Virtual weight loss: Can you shed pounds online?
The latest virtual weight loss programs could make your computer an essential tool for getting slim. But can you really shed pounds online?
Do virtual weight-loss programs really work?
Shedding unwanted pounds has never been easy, but help may just be a mouse click away, thanks to virtual weight-loss programs. Are these websites a new health saviour, or a flashy gimmick? Dr. David Macklin, a weight management expert at Weightcare in Toronto, believes they can be beneficial, “It’s a fantastic tool for monitoring food intake, for learning about calories,” says Macklin. “There’s a great community feel where you can interact with others regarding your successes and failures.”
He warns, however, that losing weight is a very complicated issue-one that’s often tied to lifelong behaviours-and recommends using these sites with a doctor’s guidance. “These websites can be a very effective addendum to a weight loss effort. One-on-one counselling with an accredited and trained professional provides what weight loss websites don’t-a personalized and credible path for an individual to both learn what their habits are, and be provided with skills and strategies to overcome their patterns and habits.” With Macklin’s advice in mind, here’s a look at some popular virtual weight loss programs.
Boasting over one million members, SparkPeople is an online weight-loss heavy hitter. Its busy website displays an overwhelming array of advice, articles and support. Guidance is gleaned from a team of fitness, nutrition and motivation experts, and the user-friendly food and exercise tracking system is supplemented by meal plans, as well as over 200,000 healthy recipes. For the workout mavens, there are over 50 different exercise videos. The key to the site’s success is its thriving community; peer groups tailored to individual needs offer encouragement alongside member-created blogs, message boards and success stories. Plus, you can visit SparkPeople on the go, via two iPhone apps. The downside? There’s a limited presence of Canadian products within the food database.
Membership: Free and paid
Skipping the inspirational colour palate and interactive layout that other online weight loss programs covet, FitDay serves as a straightforward calorie tracker. A series of business-like graphs and pie charts depict how your daily intake of nutrients and calories stack up. With its narrow focus, Canadian food content is virtually absent from the database while iPhone apps, recipes, and workout information are nonexistent. There’s no apparent connection to fitness trainers or weight-loss experts, so members must seek support from within the discussion boards. For clients smitten with FitDay’s bare bones approach, an advanced program costs $66 per year. FitDay feels somewhat bland, but if you prefer a no-frills style to your weight loss, this site could work for you.
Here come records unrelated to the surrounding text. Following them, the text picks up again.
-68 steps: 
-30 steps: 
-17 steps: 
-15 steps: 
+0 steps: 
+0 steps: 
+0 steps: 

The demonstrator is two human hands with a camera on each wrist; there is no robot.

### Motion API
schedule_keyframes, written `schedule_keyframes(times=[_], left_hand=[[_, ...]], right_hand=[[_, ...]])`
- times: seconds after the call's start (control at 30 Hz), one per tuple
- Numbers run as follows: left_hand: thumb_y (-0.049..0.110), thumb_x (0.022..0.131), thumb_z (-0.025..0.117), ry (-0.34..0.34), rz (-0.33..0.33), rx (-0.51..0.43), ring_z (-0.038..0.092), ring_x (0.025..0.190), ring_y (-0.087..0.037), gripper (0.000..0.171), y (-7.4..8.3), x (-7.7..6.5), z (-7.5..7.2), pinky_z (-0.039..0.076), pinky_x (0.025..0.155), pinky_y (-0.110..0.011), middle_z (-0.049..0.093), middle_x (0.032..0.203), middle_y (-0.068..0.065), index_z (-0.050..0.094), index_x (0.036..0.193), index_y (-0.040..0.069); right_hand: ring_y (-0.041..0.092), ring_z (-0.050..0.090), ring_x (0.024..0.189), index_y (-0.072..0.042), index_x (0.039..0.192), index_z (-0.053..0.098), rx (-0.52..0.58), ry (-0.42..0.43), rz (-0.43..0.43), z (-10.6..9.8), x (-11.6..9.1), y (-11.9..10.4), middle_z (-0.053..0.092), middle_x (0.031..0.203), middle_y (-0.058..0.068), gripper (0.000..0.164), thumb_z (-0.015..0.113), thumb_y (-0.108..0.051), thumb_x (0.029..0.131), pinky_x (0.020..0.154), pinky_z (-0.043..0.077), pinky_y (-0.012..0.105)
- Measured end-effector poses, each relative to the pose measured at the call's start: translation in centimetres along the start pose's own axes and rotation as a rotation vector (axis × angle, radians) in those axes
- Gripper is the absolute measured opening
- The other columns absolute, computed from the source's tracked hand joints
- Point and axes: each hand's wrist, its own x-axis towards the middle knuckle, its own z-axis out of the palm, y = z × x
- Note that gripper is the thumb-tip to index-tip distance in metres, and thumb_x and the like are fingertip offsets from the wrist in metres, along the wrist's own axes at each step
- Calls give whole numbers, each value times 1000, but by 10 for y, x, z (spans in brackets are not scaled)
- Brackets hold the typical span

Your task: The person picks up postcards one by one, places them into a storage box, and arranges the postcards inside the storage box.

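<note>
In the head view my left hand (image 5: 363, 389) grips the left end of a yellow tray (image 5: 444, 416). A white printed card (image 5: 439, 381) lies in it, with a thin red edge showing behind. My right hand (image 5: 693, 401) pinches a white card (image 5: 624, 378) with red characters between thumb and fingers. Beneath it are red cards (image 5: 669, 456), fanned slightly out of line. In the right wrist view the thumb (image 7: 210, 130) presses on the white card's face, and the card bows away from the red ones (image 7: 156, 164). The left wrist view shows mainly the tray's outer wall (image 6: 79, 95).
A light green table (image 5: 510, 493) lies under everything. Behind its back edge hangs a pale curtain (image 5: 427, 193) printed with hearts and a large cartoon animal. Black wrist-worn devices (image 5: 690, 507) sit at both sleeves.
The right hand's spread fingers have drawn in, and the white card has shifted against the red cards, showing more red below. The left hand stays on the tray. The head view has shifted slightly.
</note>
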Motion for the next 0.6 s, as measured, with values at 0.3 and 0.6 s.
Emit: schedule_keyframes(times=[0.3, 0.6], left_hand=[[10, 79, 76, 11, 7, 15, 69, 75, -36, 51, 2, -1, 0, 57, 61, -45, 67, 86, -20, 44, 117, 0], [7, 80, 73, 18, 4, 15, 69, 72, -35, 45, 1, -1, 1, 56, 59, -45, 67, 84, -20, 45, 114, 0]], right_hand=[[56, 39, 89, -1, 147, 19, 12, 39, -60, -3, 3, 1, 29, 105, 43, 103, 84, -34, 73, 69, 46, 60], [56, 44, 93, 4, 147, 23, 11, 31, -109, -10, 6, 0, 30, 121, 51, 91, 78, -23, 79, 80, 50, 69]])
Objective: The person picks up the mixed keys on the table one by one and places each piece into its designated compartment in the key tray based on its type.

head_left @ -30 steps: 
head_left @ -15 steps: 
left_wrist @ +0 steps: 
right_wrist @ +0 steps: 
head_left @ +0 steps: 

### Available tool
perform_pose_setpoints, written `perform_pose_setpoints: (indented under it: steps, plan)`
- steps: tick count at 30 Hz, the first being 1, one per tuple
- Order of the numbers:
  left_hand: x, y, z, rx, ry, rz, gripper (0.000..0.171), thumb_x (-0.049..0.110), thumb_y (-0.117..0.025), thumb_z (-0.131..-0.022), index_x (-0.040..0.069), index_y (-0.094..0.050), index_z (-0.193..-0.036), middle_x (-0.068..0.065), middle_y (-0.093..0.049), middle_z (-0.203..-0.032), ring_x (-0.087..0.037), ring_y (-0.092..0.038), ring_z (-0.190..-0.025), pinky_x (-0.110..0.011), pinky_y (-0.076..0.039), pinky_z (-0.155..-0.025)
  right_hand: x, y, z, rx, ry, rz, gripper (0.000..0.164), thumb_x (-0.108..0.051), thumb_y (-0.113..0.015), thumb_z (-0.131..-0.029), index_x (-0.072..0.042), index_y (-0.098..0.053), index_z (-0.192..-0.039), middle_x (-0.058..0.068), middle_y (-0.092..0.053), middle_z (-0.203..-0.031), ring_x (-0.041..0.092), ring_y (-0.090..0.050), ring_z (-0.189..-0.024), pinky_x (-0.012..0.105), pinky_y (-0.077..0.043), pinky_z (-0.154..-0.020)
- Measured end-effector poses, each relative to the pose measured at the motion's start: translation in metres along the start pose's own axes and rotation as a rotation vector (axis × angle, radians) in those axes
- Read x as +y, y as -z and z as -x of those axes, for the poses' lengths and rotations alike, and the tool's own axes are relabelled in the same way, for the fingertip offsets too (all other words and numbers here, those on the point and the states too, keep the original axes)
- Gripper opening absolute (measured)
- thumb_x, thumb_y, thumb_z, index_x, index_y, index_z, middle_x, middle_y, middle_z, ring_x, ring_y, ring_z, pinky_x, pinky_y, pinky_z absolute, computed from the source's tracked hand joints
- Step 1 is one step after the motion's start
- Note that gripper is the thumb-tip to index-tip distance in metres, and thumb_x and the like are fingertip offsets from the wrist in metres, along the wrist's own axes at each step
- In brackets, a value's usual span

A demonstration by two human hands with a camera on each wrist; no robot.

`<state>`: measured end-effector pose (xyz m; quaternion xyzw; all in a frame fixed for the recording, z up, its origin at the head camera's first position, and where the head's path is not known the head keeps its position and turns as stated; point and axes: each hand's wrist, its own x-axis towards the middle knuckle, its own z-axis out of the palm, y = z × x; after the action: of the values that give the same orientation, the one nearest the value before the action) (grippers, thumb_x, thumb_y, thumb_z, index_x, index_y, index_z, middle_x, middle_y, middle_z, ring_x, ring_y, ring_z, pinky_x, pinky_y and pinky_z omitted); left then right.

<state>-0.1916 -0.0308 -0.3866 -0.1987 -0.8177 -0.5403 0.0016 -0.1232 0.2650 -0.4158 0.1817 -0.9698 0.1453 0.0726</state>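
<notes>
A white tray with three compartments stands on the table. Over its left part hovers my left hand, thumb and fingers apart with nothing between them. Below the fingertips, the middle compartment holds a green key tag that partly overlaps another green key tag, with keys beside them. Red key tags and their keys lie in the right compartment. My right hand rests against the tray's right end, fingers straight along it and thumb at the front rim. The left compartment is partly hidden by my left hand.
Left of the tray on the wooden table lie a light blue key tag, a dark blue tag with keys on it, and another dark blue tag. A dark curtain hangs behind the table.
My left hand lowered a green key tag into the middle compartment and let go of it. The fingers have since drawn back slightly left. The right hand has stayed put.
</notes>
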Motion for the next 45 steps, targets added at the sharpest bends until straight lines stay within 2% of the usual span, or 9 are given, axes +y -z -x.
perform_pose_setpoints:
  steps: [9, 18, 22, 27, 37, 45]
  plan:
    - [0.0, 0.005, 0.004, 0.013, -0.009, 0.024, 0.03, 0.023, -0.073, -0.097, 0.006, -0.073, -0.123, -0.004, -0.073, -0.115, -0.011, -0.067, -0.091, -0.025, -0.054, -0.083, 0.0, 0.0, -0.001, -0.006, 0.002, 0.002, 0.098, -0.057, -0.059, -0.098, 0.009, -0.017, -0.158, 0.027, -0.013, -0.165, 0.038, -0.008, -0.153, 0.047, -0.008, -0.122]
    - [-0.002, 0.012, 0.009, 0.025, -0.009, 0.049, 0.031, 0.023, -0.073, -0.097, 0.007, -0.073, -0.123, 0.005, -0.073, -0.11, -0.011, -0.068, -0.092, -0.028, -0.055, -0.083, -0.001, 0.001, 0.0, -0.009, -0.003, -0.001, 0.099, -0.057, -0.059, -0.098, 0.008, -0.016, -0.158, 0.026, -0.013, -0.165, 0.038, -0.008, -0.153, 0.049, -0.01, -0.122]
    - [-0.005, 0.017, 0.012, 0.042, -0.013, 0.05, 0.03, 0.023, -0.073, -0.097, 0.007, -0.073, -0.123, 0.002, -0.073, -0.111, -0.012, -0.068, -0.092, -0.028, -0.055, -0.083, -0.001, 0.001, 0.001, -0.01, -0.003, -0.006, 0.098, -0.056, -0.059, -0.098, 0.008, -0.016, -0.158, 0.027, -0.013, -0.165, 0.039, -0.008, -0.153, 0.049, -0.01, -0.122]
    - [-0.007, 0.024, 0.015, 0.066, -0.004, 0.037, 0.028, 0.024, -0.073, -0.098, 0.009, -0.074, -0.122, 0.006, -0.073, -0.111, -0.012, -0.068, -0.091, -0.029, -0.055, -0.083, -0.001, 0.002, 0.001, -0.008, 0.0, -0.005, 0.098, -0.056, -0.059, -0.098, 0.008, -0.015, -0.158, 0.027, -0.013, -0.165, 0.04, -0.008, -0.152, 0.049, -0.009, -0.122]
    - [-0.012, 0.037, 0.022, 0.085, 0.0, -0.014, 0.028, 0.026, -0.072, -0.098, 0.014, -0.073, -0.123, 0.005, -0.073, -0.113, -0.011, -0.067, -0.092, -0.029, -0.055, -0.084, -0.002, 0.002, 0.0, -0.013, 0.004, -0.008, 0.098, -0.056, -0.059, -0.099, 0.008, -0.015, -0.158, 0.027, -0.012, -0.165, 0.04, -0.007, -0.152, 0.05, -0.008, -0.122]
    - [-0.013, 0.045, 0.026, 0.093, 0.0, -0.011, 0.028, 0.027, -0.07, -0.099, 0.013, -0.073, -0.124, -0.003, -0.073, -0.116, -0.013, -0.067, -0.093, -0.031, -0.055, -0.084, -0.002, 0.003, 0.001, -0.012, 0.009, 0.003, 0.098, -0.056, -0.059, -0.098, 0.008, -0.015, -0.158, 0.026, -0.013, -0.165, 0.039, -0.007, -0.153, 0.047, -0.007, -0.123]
Brought to you by the About.com folks, Calorie Count is an information powerhouse. Incorporating a database of 110,000 foods-including many Canadian favourites-and workouts created by certified trainers, this site is serious about weight loss. Simple to use, Calorie Count does the usual food and exercise tracking, and presents recipes, nutrition facts, free iPhone and Blackberry apps, as well as a video library chock-full of useful tips. Take a gander at Calorie Count’s unique activity expenditure feature to uncover how many calories are spent while not only exercising, but getting dressed, gardening and even while eating. The handy advice section allows users to email questions to its experts, while customized support groups exhibit inspiration through journals and blogs.
The Daily Plate
Membership: Free and paid
Lance Armstong’s Live Strong organization is the brains behind this free diet organizer. An uncomplicated site, The Daily Plate possesses an impressive 100,000 item food bank that houses many Canadian offerings. Unfortunately, exercise information is somewhat lacking and workout videos, along with how-to images, are nonexistent. It’s disappointing that the physical side of a healthy lifestyle is missing here, especially with Lance Armstrong’s involvement. If you’re Canadian, forget about the convenience of iPhone and Blackberry apps-they’re unavailable here. Need support? You’ll have to leave the Daily Plate and enter the main Livestrong.com portal, unless you pay $45 per year for the “gold membership,” which unlocks priority guidance along with tracking charts.
Membership: Free and paid
If you can’t find a product in the Daily Burn’s database, chances are it doesn’t exist. The intuitive search function easily identifies over 329,000 foods including a wide-selection of Canadian goods. Log meals and workouts, find new exercises and chat within the flourishing community. You can even sign up for an online “accountability partner” for encouragement. iPhone apps link to the program, but Canadian fans will want to stick with the regular Daily Burn app and pass on the FoodScanner spin-off, as it doesn’t recognize most Canadian bar codes. The free Daily Burn service provides plenty, but slaps a fee on its most desirable tools-meal planners, shopping lists, and interactive, personalized advice from trainers-that are only accessible after purchasing a pro account for $49.95 to $197.95 per year.